### INSTRUCTIONS FOR THE TASK
Return exactly the lines below, starting with the one that has "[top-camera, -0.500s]" and going on through the one that has "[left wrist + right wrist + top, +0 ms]".

### Saved data entries
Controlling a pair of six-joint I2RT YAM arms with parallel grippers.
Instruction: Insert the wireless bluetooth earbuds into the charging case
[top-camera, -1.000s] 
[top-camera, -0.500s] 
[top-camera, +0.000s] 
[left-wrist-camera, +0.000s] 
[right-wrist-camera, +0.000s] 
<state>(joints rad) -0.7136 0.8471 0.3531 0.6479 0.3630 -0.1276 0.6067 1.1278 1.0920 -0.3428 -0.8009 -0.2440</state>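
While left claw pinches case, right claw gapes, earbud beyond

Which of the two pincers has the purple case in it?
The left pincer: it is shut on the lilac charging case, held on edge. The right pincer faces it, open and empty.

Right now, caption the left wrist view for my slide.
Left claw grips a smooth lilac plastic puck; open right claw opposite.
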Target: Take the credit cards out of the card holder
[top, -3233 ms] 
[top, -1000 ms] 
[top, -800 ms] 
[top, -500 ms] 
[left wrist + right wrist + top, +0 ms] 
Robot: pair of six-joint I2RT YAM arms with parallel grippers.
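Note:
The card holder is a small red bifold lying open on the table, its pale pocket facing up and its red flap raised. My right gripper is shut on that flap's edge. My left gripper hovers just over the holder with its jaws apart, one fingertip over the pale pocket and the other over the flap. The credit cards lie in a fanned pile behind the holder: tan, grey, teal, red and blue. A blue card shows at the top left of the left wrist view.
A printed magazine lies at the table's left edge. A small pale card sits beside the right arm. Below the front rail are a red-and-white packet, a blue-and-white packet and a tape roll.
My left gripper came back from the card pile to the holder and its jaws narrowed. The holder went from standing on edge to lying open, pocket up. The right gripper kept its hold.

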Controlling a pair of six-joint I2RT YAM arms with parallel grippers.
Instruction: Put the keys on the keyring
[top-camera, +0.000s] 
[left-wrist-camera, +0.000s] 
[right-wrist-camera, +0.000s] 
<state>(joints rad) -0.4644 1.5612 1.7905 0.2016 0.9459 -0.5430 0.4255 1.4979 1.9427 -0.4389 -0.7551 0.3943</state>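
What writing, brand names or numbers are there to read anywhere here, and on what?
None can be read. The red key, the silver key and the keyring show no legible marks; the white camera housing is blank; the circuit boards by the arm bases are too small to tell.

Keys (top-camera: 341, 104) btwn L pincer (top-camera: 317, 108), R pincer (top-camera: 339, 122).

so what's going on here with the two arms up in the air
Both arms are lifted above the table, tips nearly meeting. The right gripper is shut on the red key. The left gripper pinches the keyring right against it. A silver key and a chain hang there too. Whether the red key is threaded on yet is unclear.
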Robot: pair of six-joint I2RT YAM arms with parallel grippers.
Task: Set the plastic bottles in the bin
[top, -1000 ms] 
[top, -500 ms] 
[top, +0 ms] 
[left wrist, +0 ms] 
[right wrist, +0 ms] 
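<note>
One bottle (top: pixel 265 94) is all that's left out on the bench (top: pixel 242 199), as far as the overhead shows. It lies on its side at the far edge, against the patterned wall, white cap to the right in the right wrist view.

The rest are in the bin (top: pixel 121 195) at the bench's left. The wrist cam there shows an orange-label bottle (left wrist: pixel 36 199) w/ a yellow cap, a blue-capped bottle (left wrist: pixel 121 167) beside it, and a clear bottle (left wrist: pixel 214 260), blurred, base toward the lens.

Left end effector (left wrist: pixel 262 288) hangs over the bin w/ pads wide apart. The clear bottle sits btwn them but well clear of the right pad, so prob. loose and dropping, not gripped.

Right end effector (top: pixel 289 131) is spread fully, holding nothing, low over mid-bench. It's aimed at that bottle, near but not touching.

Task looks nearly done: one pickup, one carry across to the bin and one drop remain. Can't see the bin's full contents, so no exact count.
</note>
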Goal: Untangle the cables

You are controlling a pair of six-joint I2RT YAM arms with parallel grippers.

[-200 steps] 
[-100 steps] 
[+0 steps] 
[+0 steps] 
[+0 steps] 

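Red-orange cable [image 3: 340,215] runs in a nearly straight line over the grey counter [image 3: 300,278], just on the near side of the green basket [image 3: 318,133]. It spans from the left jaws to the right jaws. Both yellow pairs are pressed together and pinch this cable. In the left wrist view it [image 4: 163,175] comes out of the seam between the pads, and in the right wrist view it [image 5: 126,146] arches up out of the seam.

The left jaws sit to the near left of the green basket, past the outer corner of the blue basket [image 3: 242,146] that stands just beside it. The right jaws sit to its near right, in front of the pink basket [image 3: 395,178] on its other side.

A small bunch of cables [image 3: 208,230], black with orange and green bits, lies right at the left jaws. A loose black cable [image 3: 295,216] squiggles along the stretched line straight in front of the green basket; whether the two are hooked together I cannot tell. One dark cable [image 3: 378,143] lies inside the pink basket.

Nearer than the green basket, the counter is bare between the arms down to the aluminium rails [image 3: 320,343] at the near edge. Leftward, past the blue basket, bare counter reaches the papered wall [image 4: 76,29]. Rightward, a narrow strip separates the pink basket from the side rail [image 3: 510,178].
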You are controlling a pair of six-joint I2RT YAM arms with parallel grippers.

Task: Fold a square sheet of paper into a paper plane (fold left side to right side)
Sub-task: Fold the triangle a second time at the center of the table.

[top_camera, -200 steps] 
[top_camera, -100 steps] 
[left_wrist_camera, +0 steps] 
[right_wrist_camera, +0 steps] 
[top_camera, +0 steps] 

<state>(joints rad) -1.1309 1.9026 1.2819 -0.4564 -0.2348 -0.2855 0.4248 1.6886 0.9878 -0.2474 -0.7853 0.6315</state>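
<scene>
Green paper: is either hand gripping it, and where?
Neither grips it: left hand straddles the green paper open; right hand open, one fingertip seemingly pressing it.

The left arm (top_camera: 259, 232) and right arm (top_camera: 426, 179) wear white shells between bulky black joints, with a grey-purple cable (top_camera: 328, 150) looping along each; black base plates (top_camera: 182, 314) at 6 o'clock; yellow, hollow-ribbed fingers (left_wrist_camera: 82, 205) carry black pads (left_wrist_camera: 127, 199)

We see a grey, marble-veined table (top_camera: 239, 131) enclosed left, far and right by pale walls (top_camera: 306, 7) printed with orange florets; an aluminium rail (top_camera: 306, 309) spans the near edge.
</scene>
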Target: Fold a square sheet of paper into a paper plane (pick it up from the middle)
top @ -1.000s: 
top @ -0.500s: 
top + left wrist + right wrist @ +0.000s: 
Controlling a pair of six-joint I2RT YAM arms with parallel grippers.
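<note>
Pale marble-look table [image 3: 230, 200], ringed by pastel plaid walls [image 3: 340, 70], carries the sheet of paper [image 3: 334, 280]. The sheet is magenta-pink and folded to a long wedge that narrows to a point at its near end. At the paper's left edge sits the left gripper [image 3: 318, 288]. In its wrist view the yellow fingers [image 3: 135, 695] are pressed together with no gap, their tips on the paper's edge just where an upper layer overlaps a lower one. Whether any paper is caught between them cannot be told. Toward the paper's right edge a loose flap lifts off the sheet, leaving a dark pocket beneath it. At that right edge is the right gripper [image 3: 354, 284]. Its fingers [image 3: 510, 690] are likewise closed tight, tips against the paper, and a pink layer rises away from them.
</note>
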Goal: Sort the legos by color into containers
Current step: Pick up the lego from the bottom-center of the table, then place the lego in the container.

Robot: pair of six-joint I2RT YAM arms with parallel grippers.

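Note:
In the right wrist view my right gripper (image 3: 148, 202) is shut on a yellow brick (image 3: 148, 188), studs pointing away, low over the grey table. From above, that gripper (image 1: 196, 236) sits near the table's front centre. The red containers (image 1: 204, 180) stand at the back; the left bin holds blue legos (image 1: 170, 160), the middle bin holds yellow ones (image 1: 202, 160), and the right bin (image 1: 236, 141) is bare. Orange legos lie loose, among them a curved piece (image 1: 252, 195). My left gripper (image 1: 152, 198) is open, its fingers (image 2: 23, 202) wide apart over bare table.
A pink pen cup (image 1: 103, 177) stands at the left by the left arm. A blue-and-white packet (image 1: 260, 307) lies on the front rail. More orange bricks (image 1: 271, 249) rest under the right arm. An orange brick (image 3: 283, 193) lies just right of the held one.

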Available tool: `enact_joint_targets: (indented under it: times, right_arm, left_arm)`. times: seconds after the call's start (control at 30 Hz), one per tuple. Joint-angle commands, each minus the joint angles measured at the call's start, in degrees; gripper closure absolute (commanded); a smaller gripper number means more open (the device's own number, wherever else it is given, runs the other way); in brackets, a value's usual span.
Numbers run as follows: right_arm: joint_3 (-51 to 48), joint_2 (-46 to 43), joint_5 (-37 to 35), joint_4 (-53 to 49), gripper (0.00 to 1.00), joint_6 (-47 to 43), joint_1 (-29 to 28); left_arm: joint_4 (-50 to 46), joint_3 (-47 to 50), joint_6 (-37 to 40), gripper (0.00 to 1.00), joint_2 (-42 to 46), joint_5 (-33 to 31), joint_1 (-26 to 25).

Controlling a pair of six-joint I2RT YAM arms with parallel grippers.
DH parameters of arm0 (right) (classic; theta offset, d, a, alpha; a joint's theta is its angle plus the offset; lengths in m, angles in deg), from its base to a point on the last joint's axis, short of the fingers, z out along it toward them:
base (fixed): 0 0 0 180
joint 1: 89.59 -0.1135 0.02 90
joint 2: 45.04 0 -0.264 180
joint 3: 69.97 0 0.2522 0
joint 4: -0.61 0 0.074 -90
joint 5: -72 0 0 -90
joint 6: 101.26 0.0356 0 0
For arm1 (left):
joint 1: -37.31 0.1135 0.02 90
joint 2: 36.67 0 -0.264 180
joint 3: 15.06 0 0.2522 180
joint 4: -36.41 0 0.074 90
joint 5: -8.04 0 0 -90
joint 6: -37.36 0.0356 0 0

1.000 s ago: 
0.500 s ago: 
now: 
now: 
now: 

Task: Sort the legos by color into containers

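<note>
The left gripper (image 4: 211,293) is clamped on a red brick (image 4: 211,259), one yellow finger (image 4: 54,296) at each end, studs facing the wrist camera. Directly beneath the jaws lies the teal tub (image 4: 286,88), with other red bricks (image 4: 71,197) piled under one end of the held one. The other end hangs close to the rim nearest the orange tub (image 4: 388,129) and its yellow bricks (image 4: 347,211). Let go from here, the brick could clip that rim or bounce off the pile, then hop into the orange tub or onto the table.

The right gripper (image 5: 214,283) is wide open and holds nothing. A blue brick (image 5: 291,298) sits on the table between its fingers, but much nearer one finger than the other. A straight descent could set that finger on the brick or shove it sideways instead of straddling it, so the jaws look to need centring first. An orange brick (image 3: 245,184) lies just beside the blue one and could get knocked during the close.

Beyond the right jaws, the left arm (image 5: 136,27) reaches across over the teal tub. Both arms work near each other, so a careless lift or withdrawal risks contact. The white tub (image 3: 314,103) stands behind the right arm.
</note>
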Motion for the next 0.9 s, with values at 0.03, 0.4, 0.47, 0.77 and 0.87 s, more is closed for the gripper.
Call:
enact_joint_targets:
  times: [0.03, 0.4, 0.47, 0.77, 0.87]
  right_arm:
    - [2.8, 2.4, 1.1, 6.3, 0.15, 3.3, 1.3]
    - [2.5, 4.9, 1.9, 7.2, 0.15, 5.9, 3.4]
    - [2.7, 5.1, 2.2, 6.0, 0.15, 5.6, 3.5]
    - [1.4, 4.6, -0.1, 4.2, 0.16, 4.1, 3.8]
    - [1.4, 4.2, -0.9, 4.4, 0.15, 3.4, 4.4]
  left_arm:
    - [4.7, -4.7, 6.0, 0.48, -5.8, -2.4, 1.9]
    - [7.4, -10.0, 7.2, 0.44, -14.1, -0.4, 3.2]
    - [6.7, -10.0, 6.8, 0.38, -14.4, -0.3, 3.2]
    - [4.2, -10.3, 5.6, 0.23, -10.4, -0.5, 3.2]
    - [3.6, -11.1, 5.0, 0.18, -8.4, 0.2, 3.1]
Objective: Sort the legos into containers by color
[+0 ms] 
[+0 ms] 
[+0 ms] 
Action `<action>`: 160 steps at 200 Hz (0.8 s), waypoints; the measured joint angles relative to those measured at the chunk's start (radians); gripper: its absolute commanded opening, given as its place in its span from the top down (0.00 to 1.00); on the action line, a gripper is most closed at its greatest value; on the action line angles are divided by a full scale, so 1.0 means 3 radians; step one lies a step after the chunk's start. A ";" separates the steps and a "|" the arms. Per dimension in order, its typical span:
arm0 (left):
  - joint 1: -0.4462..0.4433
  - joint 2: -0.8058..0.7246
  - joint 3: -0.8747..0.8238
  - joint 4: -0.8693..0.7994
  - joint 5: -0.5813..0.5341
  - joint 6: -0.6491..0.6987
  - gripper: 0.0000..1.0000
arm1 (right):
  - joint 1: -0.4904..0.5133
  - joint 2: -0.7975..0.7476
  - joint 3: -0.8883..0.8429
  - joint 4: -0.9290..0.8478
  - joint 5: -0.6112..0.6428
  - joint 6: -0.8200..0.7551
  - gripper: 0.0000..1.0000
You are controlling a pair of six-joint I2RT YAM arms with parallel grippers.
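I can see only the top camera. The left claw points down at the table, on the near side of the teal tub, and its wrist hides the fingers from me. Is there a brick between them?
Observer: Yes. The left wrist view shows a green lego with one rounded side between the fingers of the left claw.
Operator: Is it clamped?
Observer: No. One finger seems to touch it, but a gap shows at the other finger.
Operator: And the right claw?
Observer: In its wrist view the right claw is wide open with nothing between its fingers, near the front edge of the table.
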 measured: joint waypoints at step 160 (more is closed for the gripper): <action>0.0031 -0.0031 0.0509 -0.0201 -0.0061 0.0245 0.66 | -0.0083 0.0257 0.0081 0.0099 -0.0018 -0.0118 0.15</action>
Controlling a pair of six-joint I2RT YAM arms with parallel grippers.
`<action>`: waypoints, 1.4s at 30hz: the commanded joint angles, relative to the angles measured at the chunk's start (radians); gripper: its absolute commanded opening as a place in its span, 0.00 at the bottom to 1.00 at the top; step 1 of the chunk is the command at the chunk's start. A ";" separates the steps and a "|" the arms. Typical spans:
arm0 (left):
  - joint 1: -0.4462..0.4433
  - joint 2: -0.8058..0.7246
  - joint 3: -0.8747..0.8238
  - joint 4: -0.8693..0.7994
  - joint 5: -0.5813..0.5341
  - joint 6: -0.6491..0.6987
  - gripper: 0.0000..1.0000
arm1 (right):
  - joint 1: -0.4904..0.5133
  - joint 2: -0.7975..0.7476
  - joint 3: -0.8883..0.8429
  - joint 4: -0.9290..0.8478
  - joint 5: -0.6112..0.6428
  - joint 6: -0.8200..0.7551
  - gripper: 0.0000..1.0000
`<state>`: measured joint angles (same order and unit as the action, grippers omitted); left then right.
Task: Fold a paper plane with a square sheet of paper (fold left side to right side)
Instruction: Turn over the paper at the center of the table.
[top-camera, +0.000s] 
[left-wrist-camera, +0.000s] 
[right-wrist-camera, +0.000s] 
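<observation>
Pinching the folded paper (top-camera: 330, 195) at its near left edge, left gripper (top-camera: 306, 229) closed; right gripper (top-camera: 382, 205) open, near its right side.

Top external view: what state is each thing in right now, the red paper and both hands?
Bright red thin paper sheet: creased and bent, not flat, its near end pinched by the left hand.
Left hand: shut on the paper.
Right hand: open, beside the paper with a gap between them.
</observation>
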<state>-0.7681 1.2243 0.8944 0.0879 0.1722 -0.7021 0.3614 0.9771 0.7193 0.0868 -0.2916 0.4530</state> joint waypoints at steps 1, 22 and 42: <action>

### FINAL ANSWER
[top-camera, -0.500s] 
[top-camera, +0.000s] 
[left-wrist-camera, +0.000s] 
[right-wrist-camera, +0.000s] 
<state>(joints rad) -0.7136 0.8471 0.3531 0.6479 0.3630 -0.1276 0.6067 1.1278 1.0920 -0.3428 -0.8009 -0.2440</state>
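While left claw pinches case, right claw gapes, earbud beyond

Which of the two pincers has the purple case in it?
The left pincer: it is shut on the lilac charging case, held on edge. The right pincer faces it, open and empty.

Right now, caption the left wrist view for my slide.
Left claw grips a smooth lilac plastic puck; open right claw opposite.
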Target: Take the credit cards out of the card holder
[top, -3233 ms] 
[top, -1000 ms] 
[top, -800 ms] 
[top, -500 ms] 
[left wrist + right wrist + top, +0 ms] 

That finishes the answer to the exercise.